The Institute of Languages, Literature and Linguistics of UFRGS endorses academic journals, such as Organon, Nau Literária, Cadernos do IL and others.

Organon is the main academic journal from the institute. Its focus is the publication of new essays on Linguistics and Literary Theory.

Nau Literária is an electronic journal that publishes essays and reviews written not only in Portuguese, but also in English, French, Spanish, Italian and German. It is affiliated to the University of Évora and the Nova Lisboa University, both from Portugal.

Cadernos do IL publishes new articles and essays on Language and Literary Studies. Its focus is on the academic production from graduate and undergraduate students.

==Termisul==

Termisul is the group in charge of the Terminologic Project Cone Sul, originated at the School of Languages, Literature and Linguistics in 1991, under the leadership of Maria da Graça Krieger. It counts with the participation of professors from the Department of Portuguese and Classical Languages and from the Department of Modern Languages.

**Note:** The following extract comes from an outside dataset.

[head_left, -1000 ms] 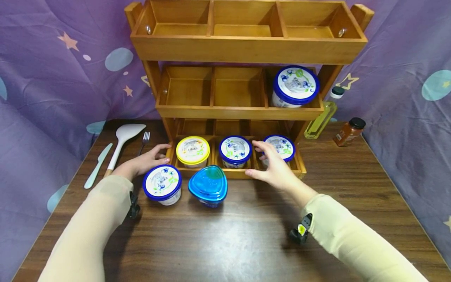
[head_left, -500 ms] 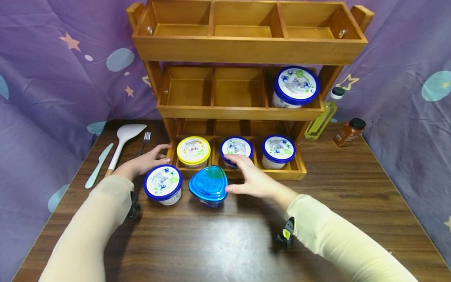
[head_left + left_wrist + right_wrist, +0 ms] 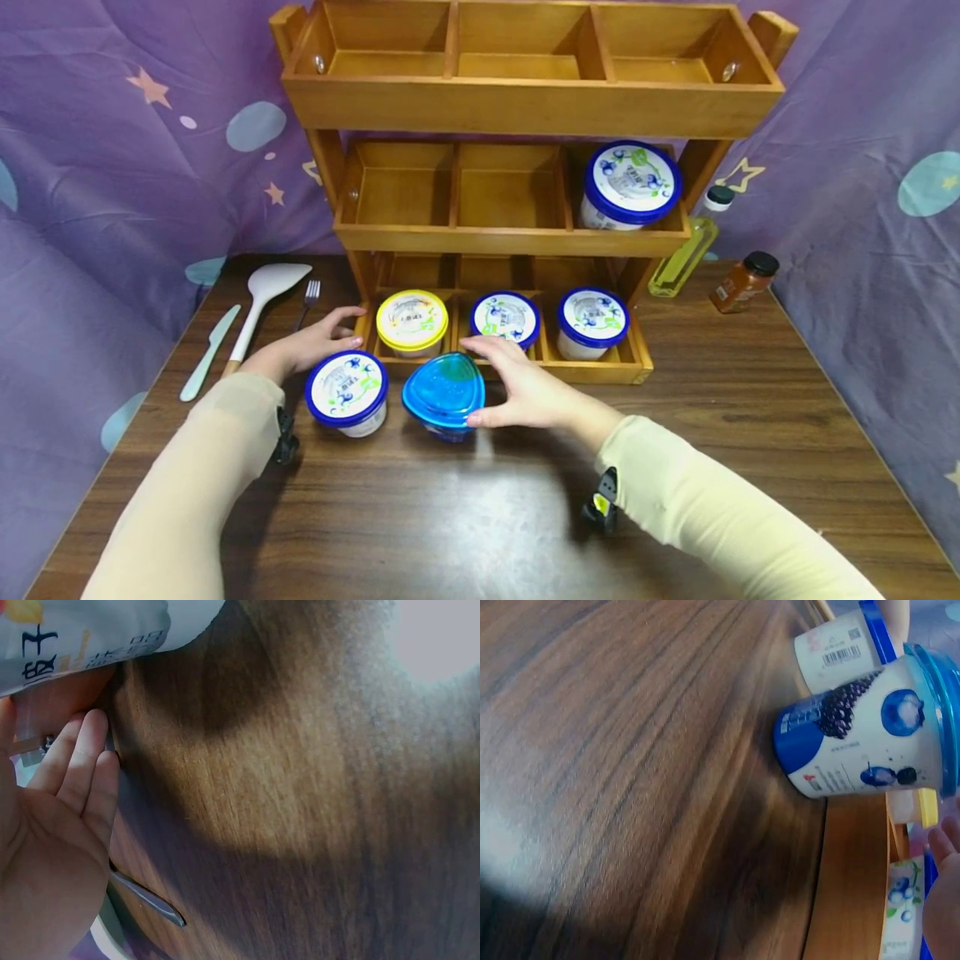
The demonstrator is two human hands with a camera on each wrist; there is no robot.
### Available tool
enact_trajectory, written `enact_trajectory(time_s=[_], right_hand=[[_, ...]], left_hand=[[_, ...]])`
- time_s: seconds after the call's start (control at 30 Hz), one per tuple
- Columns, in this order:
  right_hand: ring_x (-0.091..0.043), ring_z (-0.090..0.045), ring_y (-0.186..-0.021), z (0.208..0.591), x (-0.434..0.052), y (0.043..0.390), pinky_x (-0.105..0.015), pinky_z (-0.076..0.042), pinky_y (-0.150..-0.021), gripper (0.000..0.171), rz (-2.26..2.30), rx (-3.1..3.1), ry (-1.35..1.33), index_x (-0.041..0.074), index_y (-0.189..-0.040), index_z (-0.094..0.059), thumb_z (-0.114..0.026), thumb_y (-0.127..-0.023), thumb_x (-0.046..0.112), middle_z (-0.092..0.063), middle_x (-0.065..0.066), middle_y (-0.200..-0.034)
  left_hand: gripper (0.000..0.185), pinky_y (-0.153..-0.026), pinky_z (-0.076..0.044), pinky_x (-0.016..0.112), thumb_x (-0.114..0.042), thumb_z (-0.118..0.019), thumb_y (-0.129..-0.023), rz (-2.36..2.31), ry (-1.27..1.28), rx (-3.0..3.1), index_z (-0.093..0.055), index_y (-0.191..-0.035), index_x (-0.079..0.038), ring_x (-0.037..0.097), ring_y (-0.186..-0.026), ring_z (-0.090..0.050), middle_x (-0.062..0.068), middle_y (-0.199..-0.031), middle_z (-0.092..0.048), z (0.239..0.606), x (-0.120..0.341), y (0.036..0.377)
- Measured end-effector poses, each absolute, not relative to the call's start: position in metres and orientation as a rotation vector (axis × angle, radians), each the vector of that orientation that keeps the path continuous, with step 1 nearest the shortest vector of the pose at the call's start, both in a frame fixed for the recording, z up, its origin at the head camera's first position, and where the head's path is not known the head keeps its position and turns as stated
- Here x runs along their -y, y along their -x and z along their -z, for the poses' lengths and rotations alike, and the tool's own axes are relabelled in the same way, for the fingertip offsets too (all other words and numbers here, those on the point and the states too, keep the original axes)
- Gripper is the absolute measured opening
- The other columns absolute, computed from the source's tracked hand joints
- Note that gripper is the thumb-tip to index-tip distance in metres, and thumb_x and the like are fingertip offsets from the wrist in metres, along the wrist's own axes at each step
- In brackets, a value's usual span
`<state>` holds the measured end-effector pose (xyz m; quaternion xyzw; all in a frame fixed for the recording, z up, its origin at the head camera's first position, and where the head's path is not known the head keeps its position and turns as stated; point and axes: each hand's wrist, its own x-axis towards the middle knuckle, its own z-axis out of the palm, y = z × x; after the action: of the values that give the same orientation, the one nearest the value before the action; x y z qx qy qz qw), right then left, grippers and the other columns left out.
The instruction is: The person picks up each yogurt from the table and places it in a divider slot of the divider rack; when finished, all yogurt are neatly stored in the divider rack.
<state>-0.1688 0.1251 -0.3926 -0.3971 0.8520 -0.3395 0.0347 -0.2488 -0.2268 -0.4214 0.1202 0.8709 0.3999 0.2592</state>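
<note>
A yogurt cup with a translucent blue rounded-triangular lid point(image 3: 444, 390) stands on the table in front of the wooden shelf. My right hand point(image 3: 525, 390) is spread at its right side, thumb and fingers on either side of the lid edge; I cannot tell whether they touch it. The right wrist view shows the printed berries on that cup's side point(image 3: 870, 731). My left hand point(image 3: 318, 340) lies with relaxed fingers by the left end of the shelf point(image 3: 510, 242), holding nothing. Just in front of it stands a round tub with a blue-rimmed lid point(image 3: 347, 390).
The bottom tier holds a yellow-lidded tub point(image 3: 412, 321) and two blue-lidded tubs; a larger blue-lidded tub point(image 3: 632, 183) sits on the middle tier. Left lie a knife point(image 3: 210, 353), a white ladle point(image 3: 258, 304) and a fork point(image 3: 308, 302). Right are an oil bottle point(image 3: 684, 254) and a jar point(image 3: 745, 282).
My right hand has moved left, from the right-hand tub on the bottom tier to the blue-lidded yogurt cup on the table. My left hand has stayed in place.
</note>
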Motion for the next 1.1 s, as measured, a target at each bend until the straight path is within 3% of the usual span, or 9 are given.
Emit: enact_trajectory(time_s=[0.3,0.77,1.1], right_hand=[[-0.031,-0.032,-0.130,0.399,-0.112,0.166,-0.049,-0.028,-0.104,0.098,0.988,-2.638,1.325,0.005,-0.140,-0.036,-0.084,-0.063,0.041,-0.038,-0.016,-0.139],[-0.025,-0.032,-0.132,0.398,-0.110,0.170,-0.040,-0.031,-0.105,0.089,0.984,-2.541,1.333,0.006,-0.142,-0.032,-0.076,-0.070,0.034,-0.029,-0.015,-0.144],[-0.025,-0.035,-0.129,0.397,-0.108,0.170,-0.040,-0.031,-0.105,0.085,1.046,-2.573,1.322,0.004,-0.138,-0.036,-0.080,-0.071,0.034,-0.035,-0.015,-0.140]], left_hand=[[0.068,-0.102,-0.024,0.059,-0.039,-0.049,-0.097,-1.077,-0.289,-2.343,-0.012,-0.149,-0.015,0.048,-0.126,-0.035,0.034,-0.140,-0.032,0.419,0.225,0.248],[0.067,-0.102,-0.025,0.058,-0.038,-0.049,-0.097,-1.094,-0.300,-2.344,-0.013,-0.149,-0.014,0.048,-0.125,-0.037,0.035,-0.139,-0.033,0.421,0.227,0.249],[0.067,-0.103,-0.024,0.058,-0.037,-0.049,-0.097,-1.087,-0.310,-2.351,-0.014,-0.149,-0.014,0.048,-0.125,-0.036,0.034,-0.139,-0.034,0.420,0.227,0.248]])
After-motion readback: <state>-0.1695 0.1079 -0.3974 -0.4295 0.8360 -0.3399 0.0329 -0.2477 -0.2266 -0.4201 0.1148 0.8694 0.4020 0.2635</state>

To make a progress in theoretical and applied research in terminology is its ultimate goal. Its theoretical and methodological choice puts terminology on the perspective of specialized language, expressed in technical and scientific texts.

The group committed itself to the development of terminological studies at the Federal University of Rio Grande do Sul and to the introduction of terminology, as a mandatory subject in the curriculum of the Translation Major of the School of Languages, Literature and Linguistics. In the Graduate Program, the group also proposed the inclusion of a subject about Lexicography and Terminology. In this context, Doctoral Thesis and Dissertations were produced.

Termisul specifically aims at developing terminographic tools as a result of research undertaken and as a feeding source for the work of researchers. They have published the Dictionary of Environmental Law and the Multilingual Glossary of International Environmental Law. In addition, the Environmental Law data base was implemented (BDT Termisul), now disabled, and its material originated the Termisul collection.

==Distance Learning==

The Distance Learning Department encourages knowledge production and development of human resources. For all the distance, the hybrid and the face-to-face courses, this department uses the internet and, in particular, Moodle and ALED platform (Aprendizagem de Línguas Estrangueiras à Distância – Foreign Languages’ Distance Learning).

Through NUED’s extension activities and a research work started in 1999, such Institute intends to foster the Distance Education, in order to contributing to a more democratic and including teaching. Besides, it’s also our objective to preserve the qualified knowledge production already achieved by the face-to-face classroom courses.

==Undergraduate curriculum reform==

Since 2009, the School of Languages, Literature and Linguistics of UFRGS has been discussing major curriculum changes. This reform aims at simplifying the Undergraduate curriculum and adequating it to the Brazilian Federal Government’s University Reform Program (REUNI). There has been public discussion on the subject and all relevant papers are available at the School’s webpage.